TASK ITEM: Take from the listing each line that has the string "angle".
<<<<
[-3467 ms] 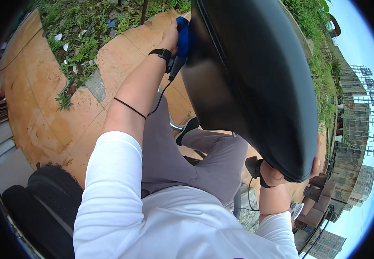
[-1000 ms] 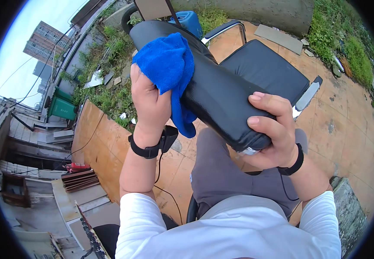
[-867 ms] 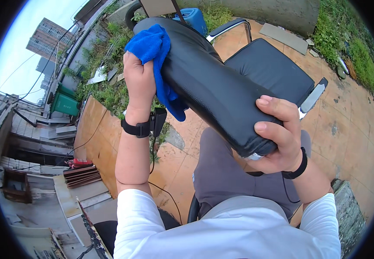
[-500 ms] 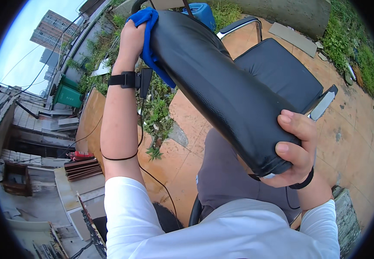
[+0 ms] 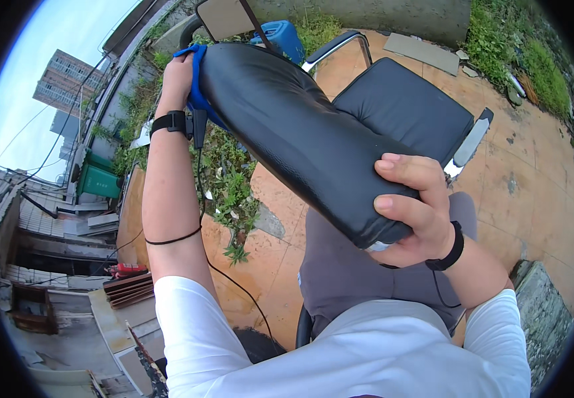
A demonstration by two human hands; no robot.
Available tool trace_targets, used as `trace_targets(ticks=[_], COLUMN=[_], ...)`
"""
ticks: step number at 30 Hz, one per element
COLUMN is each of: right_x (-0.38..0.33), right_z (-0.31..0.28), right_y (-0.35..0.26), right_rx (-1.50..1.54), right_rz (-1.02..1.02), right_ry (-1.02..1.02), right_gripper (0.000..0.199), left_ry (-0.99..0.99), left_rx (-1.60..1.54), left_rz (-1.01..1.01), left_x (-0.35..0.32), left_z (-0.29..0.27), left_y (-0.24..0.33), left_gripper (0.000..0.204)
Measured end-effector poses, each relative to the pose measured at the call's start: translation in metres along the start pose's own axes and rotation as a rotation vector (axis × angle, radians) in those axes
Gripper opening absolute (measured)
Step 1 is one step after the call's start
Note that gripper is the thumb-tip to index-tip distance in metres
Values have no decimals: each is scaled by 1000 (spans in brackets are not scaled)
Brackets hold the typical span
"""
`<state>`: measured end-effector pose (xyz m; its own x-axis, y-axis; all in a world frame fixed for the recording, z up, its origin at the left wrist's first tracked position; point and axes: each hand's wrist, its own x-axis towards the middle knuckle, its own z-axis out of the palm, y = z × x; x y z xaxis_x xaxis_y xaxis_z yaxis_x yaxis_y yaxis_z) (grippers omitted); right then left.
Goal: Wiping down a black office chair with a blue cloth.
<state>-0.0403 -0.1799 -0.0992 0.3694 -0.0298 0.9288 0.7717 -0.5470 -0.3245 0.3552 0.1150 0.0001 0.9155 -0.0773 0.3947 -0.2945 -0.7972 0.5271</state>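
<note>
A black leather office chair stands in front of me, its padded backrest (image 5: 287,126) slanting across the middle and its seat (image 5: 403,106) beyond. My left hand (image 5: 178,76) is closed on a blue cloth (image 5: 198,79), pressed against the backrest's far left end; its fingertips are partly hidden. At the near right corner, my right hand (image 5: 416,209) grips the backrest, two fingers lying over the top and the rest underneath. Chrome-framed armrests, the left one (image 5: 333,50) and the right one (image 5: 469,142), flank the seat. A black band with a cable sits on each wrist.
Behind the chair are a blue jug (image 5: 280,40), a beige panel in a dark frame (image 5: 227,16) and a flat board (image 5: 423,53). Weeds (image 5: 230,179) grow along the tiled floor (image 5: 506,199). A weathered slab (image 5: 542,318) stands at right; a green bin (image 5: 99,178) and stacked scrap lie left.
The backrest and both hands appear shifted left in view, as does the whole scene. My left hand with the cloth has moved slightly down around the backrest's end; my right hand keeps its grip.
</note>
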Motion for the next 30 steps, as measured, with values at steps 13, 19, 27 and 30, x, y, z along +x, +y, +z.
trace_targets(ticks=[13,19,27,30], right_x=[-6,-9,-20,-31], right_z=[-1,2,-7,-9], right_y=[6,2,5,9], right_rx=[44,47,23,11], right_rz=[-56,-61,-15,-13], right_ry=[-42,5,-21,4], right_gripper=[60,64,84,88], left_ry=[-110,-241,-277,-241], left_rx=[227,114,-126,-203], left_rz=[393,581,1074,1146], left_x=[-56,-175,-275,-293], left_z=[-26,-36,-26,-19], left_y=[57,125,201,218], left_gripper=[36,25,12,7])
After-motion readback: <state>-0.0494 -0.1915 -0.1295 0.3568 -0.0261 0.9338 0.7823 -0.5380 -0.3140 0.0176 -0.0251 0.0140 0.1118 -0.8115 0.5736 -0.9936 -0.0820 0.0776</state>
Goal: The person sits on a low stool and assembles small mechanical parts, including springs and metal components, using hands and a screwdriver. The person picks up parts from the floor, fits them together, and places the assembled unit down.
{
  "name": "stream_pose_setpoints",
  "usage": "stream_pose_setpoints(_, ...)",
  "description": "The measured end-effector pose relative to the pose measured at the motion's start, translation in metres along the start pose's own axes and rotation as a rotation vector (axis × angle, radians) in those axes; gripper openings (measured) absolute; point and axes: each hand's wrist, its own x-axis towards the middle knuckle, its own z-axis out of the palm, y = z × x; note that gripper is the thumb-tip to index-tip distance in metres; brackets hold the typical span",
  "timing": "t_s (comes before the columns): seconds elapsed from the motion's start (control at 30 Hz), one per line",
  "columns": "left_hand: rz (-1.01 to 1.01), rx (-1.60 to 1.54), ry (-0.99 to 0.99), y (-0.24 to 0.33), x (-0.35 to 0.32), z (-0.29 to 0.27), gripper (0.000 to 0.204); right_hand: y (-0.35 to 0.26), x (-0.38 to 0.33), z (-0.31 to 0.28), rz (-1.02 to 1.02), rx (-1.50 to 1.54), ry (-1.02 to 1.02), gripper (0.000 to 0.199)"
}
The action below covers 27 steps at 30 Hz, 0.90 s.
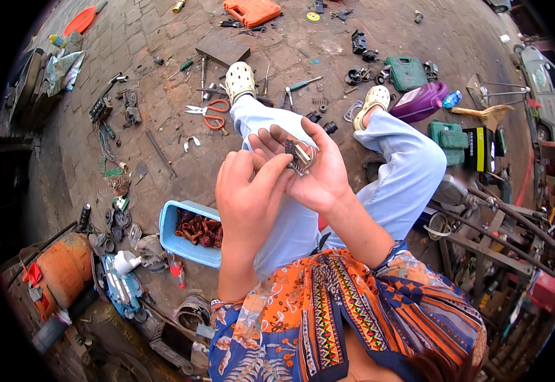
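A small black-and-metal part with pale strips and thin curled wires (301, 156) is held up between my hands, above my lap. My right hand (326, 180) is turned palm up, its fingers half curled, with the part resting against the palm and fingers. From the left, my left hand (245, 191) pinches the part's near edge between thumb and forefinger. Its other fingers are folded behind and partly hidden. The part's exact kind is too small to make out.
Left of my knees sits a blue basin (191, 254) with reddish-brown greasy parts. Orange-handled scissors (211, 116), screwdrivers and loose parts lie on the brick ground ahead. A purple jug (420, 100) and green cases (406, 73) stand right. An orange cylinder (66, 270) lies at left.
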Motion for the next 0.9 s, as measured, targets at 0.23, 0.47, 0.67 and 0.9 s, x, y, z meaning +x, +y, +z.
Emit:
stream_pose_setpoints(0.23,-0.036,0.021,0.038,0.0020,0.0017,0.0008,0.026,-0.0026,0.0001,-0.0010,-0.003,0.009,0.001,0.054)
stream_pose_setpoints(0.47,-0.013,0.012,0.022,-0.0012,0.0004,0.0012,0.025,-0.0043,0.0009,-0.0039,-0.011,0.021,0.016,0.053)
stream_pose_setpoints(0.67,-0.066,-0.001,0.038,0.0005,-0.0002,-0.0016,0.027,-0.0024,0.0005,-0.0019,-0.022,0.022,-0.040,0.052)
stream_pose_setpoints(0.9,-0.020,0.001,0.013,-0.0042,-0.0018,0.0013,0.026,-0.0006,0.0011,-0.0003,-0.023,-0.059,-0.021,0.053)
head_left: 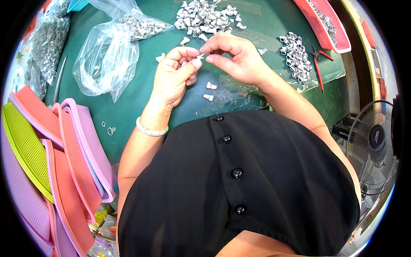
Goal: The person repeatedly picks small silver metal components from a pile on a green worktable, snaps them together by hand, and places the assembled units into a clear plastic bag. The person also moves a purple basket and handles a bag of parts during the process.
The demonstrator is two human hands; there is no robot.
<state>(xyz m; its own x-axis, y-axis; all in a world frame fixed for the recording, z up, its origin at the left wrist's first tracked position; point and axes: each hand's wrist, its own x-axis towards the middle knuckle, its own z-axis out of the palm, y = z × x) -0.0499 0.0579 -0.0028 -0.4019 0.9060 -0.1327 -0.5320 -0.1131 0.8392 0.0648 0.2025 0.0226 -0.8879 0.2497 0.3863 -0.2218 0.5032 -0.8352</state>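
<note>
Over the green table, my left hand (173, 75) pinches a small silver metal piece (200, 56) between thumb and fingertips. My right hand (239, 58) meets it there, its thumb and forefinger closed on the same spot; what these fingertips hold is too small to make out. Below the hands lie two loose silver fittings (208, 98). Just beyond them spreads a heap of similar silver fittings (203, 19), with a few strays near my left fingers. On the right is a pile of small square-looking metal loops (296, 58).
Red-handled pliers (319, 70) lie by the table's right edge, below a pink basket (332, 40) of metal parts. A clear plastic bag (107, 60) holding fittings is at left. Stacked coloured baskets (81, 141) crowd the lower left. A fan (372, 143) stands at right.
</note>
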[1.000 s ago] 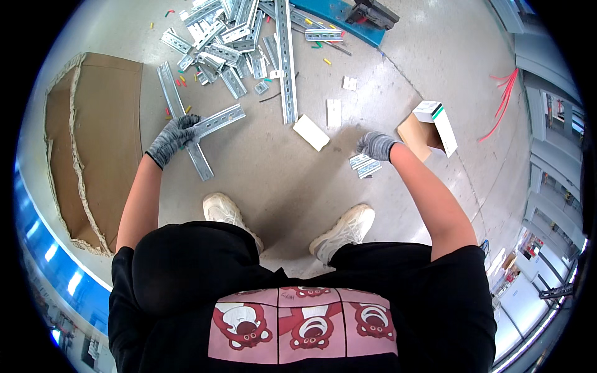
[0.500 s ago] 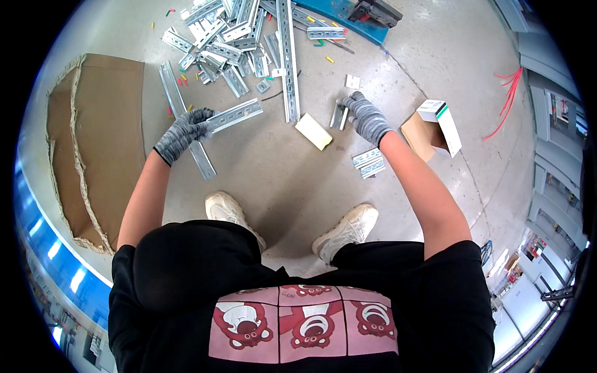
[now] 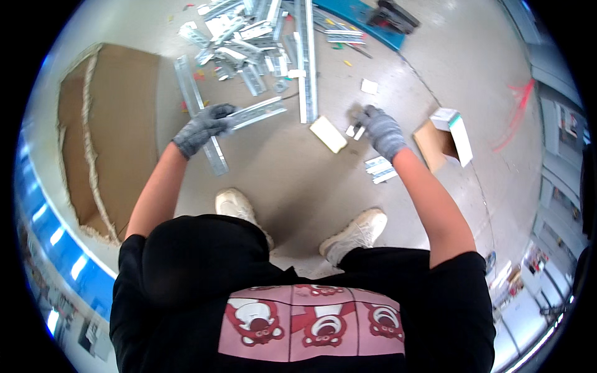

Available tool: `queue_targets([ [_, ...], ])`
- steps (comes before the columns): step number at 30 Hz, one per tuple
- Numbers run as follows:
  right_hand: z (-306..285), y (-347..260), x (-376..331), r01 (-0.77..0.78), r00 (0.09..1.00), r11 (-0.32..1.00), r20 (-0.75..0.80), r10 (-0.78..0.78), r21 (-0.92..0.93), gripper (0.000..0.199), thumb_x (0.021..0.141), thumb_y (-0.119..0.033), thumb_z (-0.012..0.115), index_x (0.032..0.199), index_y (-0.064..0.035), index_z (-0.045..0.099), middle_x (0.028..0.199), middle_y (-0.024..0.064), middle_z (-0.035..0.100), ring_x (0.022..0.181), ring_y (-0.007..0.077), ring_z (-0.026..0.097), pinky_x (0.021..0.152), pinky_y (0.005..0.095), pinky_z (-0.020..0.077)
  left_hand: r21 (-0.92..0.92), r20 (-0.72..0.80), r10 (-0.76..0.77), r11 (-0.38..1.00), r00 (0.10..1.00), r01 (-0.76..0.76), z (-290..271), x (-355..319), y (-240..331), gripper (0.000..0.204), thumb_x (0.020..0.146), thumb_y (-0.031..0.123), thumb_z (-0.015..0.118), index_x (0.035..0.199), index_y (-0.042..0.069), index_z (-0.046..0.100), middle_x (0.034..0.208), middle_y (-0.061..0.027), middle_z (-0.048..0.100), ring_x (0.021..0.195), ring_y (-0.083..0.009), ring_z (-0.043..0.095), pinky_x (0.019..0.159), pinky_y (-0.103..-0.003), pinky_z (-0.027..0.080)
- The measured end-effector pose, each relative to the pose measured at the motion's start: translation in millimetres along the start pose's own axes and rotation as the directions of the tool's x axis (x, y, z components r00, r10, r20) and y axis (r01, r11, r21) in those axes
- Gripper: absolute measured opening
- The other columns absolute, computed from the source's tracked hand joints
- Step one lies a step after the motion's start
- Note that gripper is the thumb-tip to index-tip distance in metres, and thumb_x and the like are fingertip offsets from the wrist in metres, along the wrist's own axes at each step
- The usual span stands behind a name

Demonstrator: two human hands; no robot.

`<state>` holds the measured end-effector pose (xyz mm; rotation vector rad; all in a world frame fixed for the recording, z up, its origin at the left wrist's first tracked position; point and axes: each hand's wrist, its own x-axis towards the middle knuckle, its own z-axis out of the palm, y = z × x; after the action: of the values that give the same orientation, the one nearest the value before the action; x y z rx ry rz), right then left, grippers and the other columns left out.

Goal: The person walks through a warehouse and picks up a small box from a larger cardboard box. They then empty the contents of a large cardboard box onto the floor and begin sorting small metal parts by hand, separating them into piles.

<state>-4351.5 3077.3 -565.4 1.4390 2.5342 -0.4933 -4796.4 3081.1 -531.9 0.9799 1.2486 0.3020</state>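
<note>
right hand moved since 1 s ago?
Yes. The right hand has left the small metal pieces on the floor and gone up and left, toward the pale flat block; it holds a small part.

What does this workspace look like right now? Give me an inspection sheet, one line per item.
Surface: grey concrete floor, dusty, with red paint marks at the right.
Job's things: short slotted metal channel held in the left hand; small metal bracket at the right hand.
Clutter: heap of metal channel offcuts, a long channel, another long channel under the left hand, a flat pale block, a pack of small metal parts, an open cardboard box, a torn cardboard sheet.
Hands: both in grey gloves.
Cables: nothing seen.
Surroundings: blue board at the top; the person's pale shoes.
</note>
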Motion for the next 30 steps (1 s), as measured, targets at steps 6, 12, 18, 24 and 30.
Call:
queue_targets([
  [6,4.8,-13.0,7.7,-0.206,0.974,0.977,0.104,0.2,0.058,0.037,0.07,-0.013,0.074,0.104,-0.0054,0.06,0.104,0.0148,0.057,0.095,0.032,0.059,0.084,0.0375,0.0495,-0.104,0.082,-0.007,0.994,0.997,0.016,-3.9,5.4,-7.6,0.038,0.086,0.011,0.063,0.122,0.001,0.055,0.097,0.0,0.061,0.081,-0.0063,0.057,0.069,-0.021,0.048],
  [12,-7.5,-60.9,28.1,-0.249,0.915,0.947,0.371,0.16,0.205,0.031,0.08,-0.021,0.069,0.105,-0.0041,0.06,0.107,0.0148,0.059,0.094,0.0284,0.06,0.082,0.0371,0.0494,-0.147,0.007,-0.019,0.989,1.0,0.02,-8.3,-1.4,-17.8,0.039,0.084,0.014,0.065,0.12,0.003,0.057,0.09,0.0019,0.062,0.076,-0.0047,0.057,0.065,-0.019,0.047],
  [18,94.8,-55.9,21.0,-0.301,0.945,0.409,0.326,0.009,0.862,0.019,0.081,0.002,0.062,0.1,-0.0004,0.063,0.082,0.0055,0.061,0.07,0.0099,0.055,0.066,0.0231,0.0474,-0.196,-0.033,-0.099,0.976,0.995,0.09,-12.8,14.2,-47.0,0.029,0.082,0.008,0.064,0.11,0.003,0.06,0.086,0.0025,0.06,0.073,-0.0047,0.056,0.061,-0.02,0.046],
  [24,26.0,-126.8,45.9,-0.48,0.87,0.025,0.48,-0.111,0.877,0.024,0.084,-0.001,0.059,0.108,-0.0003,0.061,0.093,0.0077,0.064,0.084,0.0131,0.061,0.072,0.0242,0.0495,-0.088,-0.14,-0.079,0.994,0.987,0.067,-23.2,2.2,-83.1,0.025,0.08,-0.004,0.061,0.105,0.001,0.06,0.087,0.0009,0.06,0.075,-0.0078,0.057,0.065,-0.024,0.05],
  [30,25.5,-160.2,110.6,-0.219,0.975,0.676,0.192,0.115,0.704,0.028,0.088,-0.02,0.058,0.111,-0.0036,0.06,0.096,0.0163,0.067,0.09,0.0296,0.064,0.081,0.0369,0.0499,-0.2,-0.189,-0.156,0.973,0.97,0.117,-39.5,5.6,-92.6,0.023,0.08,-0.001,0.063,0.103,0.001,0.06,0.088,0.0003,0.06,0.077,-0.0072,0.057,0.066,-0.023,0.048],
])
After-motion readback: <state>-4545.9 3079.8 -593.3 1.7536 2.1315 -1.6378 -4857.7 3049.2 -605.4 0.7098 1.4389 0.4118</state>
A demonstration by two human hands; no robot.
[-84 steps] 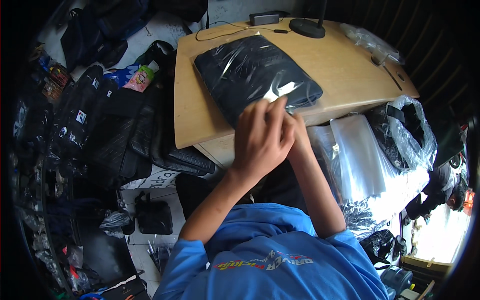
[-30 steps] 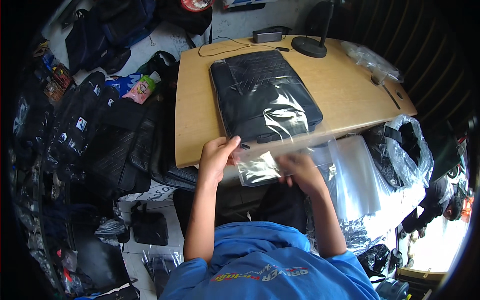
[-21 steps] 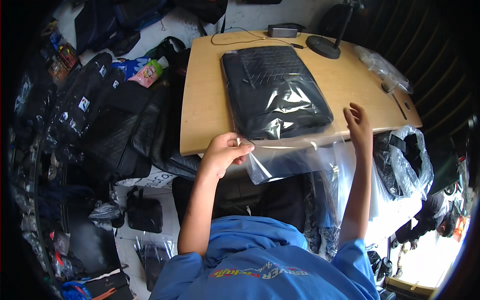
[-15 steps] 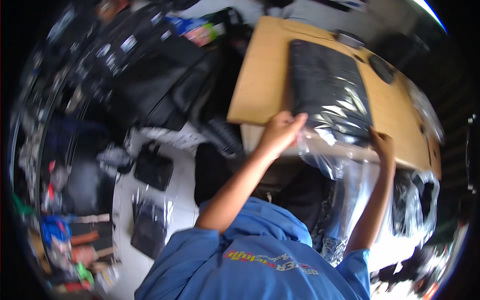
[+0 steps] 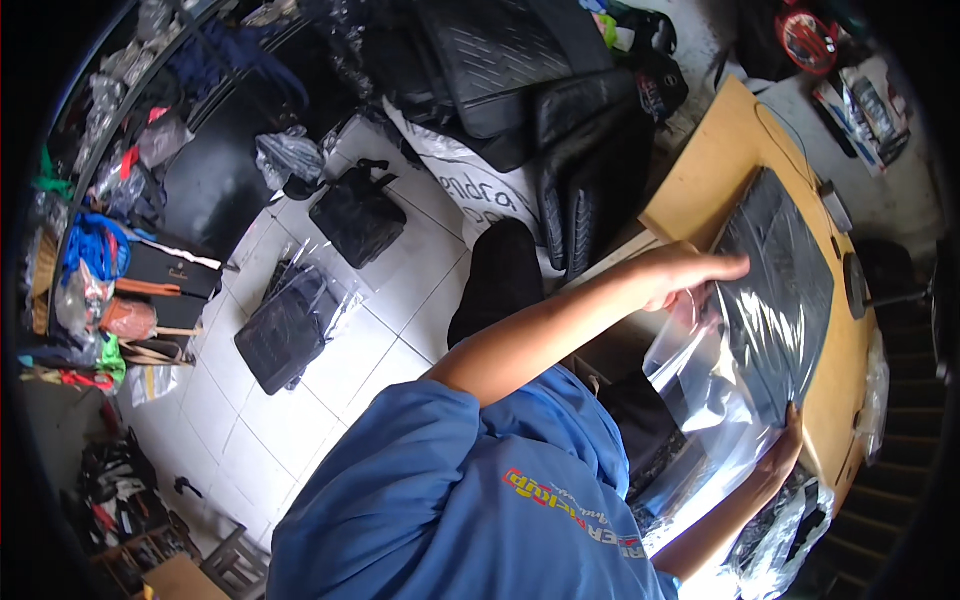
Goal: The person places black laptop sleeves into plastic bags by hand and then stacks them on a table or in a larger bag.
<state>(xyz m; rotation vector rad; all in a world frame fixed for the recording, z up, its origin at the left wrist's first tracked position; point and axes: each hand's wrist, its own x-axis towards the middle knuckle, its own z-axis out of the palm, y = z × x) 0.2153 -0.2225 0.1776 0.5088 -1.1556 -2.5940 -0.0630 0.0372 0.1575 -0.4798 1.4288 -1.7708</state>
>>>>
SOLVED PROBLEM:
Measured end-effector poses, each relative to the pose measured at the call's start: translation in metres along the start pose's own axes and rotation as a rotation vector (axis × angle, radians) in those axes
  "description": "The measured end-effector pose relative to the pose measured at the motion's start, translation in metres along the start pose's own axes and rotation as a rotation vector (axis × angle, radians) in those axes; gripper openings (measured) absolute; point and axes: each hand's wrist, its own x-axis towards the middle knuckle, its own z-axis out of the palm, y = z × x; note that gripper is the thumb-tip to index-tip distance in metres; brackets hold the typical span",

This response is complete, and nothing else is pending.